Eric Hágsater, ingeniero químico, empresario, científico y filántropo mexicano, ha dedicado gran parte de su vida a desentrañar los secretos de las orquídeas de América Latina.
A sus 80 años, suma más de mil especies descritas y descubiertas, una trayectoria que lo ha consolidado como una autoridad internacional en el estudio de estas plantas, particularmente del género Epidendrum.
Aunque desde joven se abrió paso en el sector farmacéutico, donde inició su carrera a los 14 años en la empresa CHINOIN hasta llegar a la presidencia, su verdadera pasión nació mucho antes.
Eric Hágsater también mantiene una activa labor filantrópica.
Cuando era niño, durante sus visitas familiares a Cuernavaca, recorría barrancas acompañado de su perro para recolectar orquídeas, una afición que con el tiempo se transformó en vocación científica.
El punto de inflexión llegó en 1971, durante un viaje a Mérida junto a su abuelo.
Tras una llanta ponchada en el camino, encontró una orquídea cubierta de hormigas y decidió iniciar una colección con enfoque taxonómico. “Ahí fue donde invertí en serio en la colección”, recuerda.
Posteriormente fundó la Asociación Mexicana de Orquídeas y participó en la publicación de obras especializadas como Las orquídeas de México.
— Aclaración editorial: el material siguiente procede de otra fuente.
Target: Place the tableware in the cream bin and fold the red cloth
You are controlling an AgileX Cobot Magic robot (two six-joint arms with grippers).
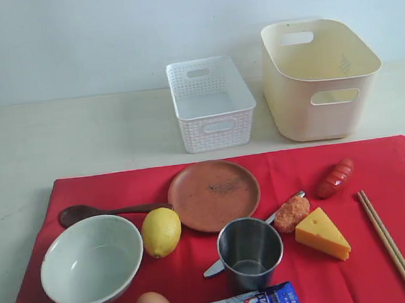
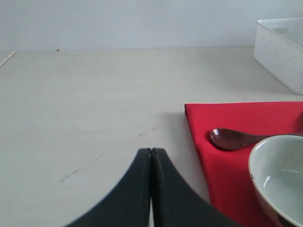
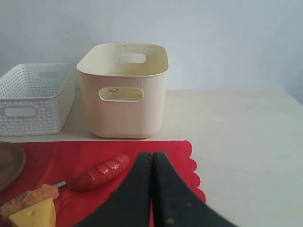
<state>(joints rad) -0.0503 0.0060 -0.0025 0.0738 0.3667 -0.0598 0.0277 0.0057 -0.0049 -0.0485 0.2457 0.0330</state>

Eric Hágsater: ciencia, empresa y pasión por la naturaleza
Su trabajo le ha valido reconocimientos como el Premio al Mérito Ecológico y el nombramiento como investigador asociado por la Universidad de Harvard. Incluso, una especie mexicana lleva su nombre: Epidendrum hagsateri.
Para Hágsater, la investigación científica también es una herramienta de conservación.
Advierte que el cambio climático amenaza numerosas especies y subraya la necesidad de documentar la biodiversidad antes de que desaparezca.
Además, mantiene una activa labor filantrópica impulsando becas educativas para contribuir al desarrollo de México.